WHAT TO PRODUCE:
Bring together all lines of the material below that contain the string "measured".

INFORMATION SHOWN:
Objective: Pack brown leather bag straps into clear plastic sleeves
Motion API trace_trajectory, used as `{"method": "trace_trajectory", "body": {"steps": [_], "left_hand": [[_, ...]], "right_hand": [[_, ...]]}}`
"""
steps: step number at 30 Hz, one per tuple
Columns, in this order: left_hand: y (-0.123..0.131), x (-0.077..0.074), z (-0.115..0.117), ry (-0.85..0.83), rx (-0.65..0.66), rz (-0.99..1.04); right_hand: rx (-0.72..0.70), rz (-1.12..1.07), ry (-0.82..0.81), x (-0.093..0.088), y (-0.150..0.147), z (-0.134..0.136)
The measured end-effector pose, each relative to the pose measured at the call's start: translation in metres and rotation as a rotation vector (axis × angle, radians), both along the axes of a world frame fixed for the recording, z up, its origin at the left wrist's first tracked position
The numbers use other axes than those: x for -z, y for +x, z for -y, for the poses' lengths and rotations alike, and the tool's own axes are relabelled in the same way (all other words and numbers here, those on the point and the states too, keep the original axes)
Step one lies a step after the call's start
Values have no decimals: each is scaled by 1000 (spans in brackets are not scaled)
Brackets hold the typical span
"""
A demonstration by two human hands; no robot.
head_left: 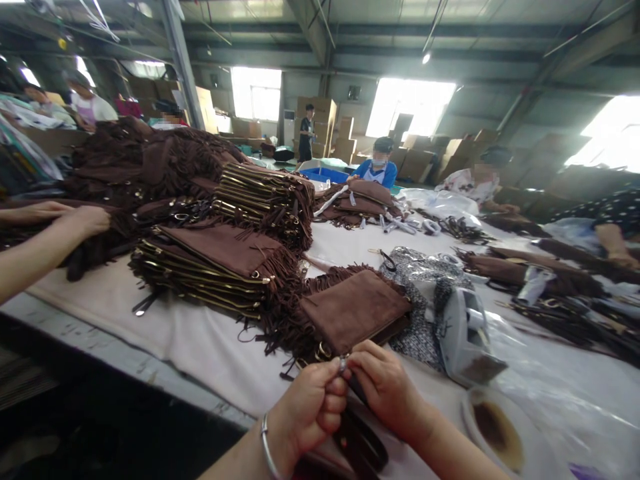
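A brown suede fringed bag point(356, 308) lies on the white-covered table point(200, 340) right in front of me. My left hand point(309, 408), with a silver bangle on the wrist, and my right hand point(386, 390) are both closed in a pinch on a small metal clasp point(343, 363) at the bag's near corner. A dark brown strap point(363, 443) hangs from the clasp below my hands and loops toward me.
Stacks of the same brown fringed bags point(220, 263) fill the table's left and middle. A grey tape dispenser point(467, 337) and a cup of brown liquid point(495, 430) stand to my right. Another person's hand point(83, 220) reaches in from the left; several other people work around the table.
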State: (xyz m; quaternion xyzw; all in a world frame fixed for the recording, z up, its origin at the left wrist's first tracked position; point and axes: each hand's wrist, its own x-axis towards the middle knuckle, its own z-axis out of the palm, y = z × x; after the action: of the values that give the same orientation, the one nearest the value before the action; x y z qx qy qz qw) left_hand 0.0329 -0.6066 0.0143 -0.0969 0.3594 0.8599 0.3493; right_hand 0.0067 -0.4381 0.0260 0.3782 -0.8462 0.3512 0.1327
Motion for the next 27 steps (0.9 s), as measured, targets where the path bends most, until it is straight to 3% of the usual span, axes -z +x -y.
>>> {"method": "trace_trajectory", "body": {"steps": [5, 11, 20, 27], "left_hand": [[1, 0, -8, -273, -101, -143], [2, 4, -9, -297, -79, -163], [5, 4, -10, -410, -76, -254], [11, 7, -7, -1062, -90, -890]], "right_hand": [[39, 96, -8, -2, 3, -4], [104, 70, -33, -7, 4, -9], [14, 124, -28, -6, 2, -11], [41, 37, 101, -15, -3, 2]]}}
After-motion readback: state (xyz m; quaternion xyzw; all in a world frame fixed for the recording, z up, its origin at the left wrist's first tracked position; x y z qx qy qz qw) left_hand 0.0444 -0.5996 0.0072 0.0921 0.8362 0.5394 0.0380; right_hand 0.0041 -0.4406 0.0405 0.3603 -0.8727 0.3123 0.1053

RESPONSE TO THIS EXERCISE:
The measured end-effector pose, each relative to the pose measured at the call's start: translation in metres and rotation as a rotation vector (axis × angle, radians), both along the axes of a world frame fixed for the recording, z up, its origin at the left wrist's first tracked position
Motion for the next 27 steps (0.9 s), as measured, targets where the path bends most, until it is straight to 3% of the usual span, axes -z +x -y.

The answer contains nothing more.